Ok, if you have no trading plan and all you do is trading by the seat of your pants then here is a true and tested method. Let your winners run until they become losers. Then just hold, pray and wait until they become break even again. Then close them quickly. Never mind commissions. Break even is good. It means you can play again. BTW, while all this is playing out, keep an eye on the pnl and dream of all the great things you should be able to do if you extrapolate the current theo pnl. Good luck!
A trader who has problems cutting winners short, is a trader who doesn't have confidence in his plan. And a trader who doesn't have enough confidence in his plan to let it run to completion without interference, is by definition a trader who isn't ready to put money at risk.

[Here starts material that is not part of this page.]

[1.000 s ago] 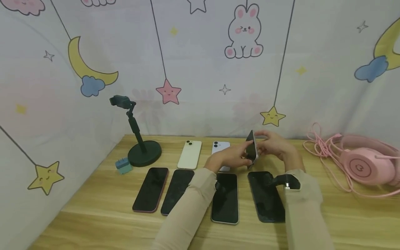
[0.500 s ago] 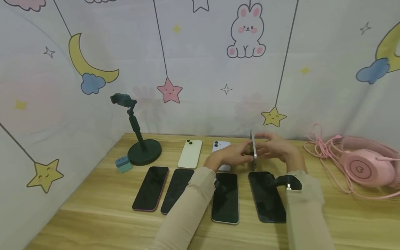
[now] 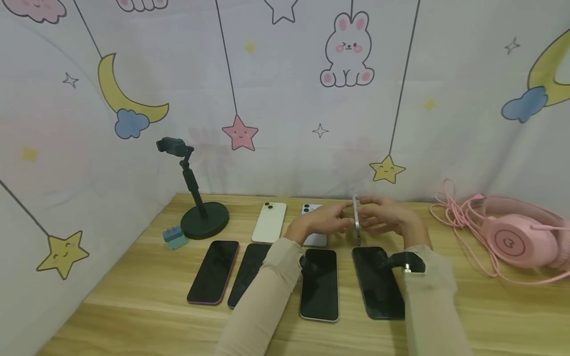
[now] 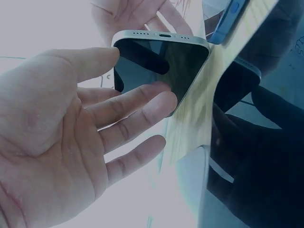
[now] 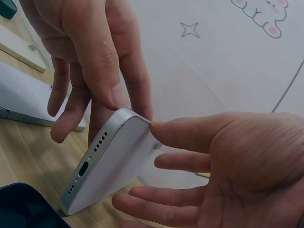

This is just me, YMMV. I set stop-limit OCO orders for profit targets and stop-loss levels that I set at the time of the trade entry. And I run my trading platform on a workstation that is on a desk directly behind my main desk, as I do not want to watch the order books and DOMs. Then I usually minimize the windows tbh. I find that if I’m not glued to every nuance for every open position that I have - that I tend to have better fidelity with my swing trading strategy.